• AIM OF THE TASK
Could you write out the whole listing exactly as it appears?

• PROVIDED DATA
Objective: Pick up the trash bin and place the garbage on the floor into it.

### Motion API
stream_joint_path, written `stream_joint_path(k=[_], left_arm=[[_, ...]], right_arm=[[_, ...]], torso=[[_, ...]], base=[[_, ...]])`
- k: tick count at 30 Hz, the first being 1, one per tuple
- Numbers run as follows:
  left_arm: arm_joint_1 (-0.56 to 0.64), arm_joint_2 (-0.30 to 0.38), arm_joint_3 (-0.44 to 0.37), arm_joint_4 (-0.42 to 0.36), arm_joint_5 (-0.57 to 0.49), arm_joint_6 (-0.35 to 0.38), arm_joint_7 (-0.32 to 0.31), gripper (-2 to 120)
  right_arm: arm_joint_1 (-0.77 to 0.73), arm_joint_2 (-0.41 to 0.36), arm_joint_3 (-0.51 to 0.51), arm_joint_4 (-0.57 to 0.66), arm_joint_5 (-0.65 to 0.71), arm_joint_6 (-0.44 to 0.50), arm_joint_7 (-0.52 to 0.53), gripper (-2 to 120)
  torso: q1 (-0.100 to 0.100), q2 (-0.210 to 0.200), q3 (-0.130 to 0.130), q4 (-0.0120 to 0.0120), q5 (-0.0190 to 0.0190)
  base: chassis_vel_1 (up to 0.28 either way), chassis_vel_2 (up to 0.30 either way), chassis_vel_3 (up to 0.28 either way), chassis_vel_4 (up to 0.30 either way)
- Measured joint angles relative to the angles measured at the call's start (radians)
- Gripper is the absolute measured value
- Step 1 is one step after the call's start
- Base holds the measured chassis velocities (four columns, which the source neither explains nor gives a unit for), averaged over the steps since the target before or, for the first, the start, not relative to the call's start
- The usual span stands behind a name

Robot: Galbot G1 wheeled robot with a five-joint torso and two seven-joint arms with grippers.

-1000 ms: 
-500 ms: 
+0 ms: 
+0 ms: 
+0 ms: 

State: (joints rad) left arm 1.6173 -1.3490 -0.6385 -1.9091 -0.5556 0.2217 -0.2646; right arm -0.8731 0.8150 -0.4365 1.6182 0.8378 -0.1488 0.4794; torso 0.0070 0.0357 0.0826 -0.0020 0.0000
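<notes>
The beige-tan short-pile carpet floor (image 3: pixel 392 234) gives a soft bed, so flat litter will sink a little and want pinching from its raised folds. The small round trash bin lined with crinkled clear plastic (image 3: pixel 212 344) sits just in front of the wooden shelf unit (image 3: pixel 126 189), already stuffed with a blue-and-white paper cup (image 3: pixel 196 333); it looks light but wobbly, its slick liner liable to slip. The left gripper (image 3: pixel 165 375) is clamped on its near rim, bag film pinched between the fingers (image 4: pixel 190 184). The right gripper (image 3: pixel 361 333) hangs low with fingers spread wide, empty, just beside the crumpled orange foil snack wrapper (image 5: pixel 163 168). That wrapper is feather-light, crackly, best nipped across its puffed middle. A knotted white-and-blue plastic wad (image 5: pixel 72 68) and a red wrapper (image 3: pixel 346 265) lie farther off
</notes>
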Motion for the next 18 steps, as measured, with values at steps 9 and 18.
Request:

• ANSWER TO THIS EXERCISE
Objective: Pick up the trash bin and place the garbage on the floor into it.

### Motion API
stream_joint_path, written `stream_joint_path(k=[_], left_arm=[[_, ...]], right_arm=[[_, ...]], torso=[[_, ...]], base=[[_, ...]])`
- k: tick count at 30 Hz, the first being 1, one per tuple
- Numbers run as follows:
  left_arm: arm_joint_1 (-0.56 to 0.64), arm_joint_2 (-0.30 to 0.38), arm_joint_3 (-0.44 to 0.37), arm_joint_4 (-0.42 to 0.36), arm_joint_5 (-0.57 to 0.49), arm_joint_6 (-0.35 to 0.38), arm_joint_7 (-0.32 to 0.31), gripper (-2 to 120)
  right_arm: arm_joint_1 (-0.77 to 0.73), arm_joint_2 (-0.41 to 0.36), arm_joint_3 (-0.51 to 0.51), arm_joint_4 (-0.57 to 0.66), arm_joint_5 (-0.65 to 0.71), arm_joint_6 (-0.44 to 0.50), arm_joint_7 (-0.52 to 0.53), gripper (-2 to 120)
  torso: q1 (-0.100 to 0.100), q2 (-0.210 to 0.200), q3 (-0.130 to 0.130), q4 (-0.0120 to 0.0120), q5 (-0.0190 to 0.0190)
  base: chassis_vel_1 (up to 0.28 either way), chassis_vel_2 (up to 0.30 either way), chassis_vel_3 (up to 0.28 either way), chassis_vel_4 (up to 0.30 either way)
- Measured joint angles relative to the angles measured at the call's start (radians)
- Gripper is the absolute measured value
- Step 1 is one step after the call's start
- Base holds the measured chassis velocities (four columns, which the source neither explains nor gives a unit for), averaged over the steps since the target before or, for the first, the start, not relative to the call's start
- The usual span stands behind a name

Robot: Galbot G1 wheeled robot with a five-joint torso and two seven-joint arms with grippers.

-1000 ms: 
-500 ms: 
+0 ms: 
+0 ms: 
+0 ms: 

State: (joints rad) left arm 1.6173 -1.3490 -0.6385 -1.9091 -0.5556 0.2217 -0.2646; right arm -0.8731 0.8150 -0.4365 1.6182 0.8378 -0.1488 0.4794; torso 0.0070 0.0357 0.0826 -0.0020 0.0000
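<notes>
The beige-tan short-pile carpet floor (image 3: pixel 392 234) gives a soft bed, so flat litter will sink a little and want pinching from its raised folds. The small round trash bin lined with crinkled clear plastic (image 3: pixel 212 344) sits just in front of the wooden shelf unit (image 3: pixel 126 189), already stuffed with a blue-and-white paper cup (image 3: pixel 196 333); it looks light but wobbly, its slick liner liable to slip. The left gripper (image 3: pixel 165 375) is clamped on its near rim, bag film pinched between the fingers (image 4: pixel 190 184). The right gripper (image 3: pixel 361 333) hangs low with fingers spread wide, empty, just beside the crumpled orange foil snack wrapper (image 5: pixel 163 168). That wrapper is feather-light, crackly, best nipped across its puffed middle. A knotted white-and-blue plastic wad (image 5: pixel 72 68) and a red wrapper (image 3: pixel 346 265) lie farther off
</notes>
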Motion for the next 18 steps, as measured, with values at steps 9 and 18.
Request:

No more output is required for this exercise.